What the task requires:
Pictures aside, quote the whole listing exactly.

Supplied data:
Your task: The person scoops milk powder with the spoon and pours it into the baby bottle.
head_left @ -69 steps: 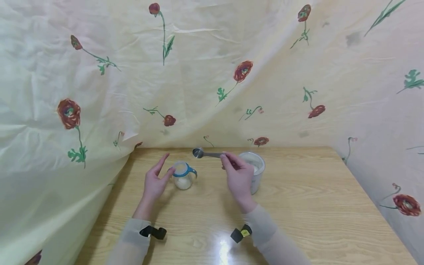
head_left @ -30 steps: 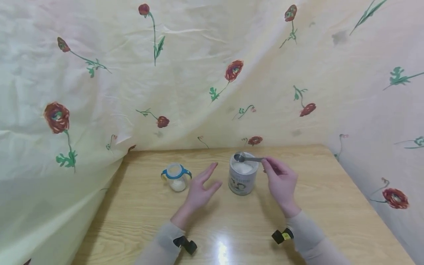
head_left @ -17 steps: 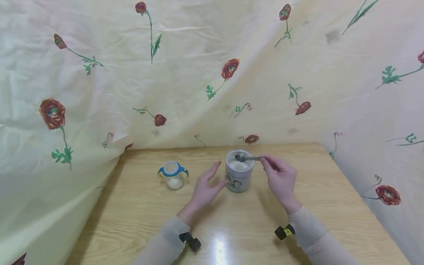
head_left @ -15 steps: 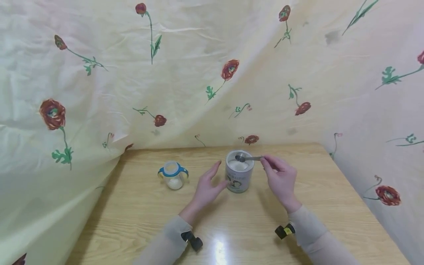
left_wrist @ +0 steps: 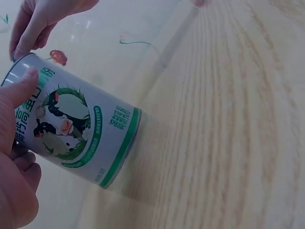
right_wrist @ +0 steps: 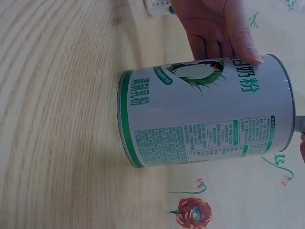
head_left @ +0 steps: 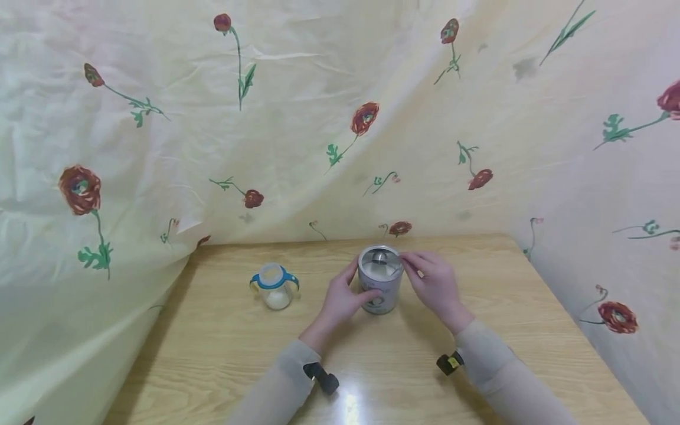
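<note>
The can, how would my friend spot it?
Find the table, then the left hand and right hand above it. The upright can is between them, gripped by the left. Unlike the blue-ringed cup, it has no handles and a cow picture decorates its side.

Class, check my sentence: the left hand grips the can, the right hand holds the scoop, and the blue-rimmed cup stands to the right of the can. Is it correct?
Not quite: the cup stands to the left of the can, as the head view shows. The rest is right.
</note>
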Available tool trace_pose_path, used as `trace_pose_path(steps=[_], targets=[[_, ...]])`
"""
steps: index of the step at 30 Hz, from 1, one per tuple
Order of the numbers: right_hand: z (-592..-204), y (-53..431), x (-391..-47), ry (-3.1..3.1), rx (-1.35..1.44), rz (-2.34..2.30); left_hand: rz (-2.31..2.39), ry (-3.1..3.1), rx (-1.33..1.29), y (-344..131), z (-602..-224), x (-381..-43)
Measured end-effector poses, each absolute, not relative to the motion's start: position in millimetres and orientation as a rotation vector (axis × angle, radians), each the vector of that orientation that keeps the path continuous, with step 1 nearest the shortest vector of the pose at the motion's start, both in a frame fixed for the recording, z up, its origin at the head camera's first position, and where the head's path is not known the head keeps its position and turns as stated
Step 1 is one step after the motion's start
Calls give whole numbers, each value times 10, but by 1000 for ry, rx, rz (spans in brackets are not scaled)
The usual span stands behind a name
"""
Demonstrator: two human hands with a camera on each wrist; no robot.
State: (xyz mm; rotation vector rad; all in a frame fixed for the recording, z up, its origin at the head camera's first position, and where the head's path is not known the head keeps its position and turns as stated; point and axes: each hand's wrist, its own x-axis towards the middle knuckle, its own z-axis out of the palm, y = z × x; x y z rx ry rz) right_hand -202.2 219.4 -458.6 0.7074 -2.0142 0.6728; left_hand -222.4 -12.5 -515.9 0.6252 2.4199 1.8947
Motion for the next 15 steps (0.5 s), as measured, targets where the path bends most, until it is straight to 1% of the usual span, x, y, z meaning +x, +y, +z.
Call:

Response to the exercise:
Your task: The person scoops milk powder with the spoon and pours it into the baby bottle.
head_left @ -69 steps: 
head_left @ -30 steps: 
head_left @ -17 steps: 
head_left @ -15 steps: 
left_wrist @ +0 steps: 
right_wrist @ +0 steps: 
head_left @ +0 steps: 
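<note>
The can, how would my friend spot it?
Find the table, then the left hand and right hand above it. The upright can is between them, gripped by the left. Unlike the blue-ringed cup, it has no handles and a cow picture decorates its side.

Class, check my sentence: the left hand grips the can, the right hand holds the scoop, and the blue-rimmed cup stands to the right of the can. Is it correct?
Not quite: the cup stands to the left of the can, as the head view shows. The rest is right.
</note>
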Available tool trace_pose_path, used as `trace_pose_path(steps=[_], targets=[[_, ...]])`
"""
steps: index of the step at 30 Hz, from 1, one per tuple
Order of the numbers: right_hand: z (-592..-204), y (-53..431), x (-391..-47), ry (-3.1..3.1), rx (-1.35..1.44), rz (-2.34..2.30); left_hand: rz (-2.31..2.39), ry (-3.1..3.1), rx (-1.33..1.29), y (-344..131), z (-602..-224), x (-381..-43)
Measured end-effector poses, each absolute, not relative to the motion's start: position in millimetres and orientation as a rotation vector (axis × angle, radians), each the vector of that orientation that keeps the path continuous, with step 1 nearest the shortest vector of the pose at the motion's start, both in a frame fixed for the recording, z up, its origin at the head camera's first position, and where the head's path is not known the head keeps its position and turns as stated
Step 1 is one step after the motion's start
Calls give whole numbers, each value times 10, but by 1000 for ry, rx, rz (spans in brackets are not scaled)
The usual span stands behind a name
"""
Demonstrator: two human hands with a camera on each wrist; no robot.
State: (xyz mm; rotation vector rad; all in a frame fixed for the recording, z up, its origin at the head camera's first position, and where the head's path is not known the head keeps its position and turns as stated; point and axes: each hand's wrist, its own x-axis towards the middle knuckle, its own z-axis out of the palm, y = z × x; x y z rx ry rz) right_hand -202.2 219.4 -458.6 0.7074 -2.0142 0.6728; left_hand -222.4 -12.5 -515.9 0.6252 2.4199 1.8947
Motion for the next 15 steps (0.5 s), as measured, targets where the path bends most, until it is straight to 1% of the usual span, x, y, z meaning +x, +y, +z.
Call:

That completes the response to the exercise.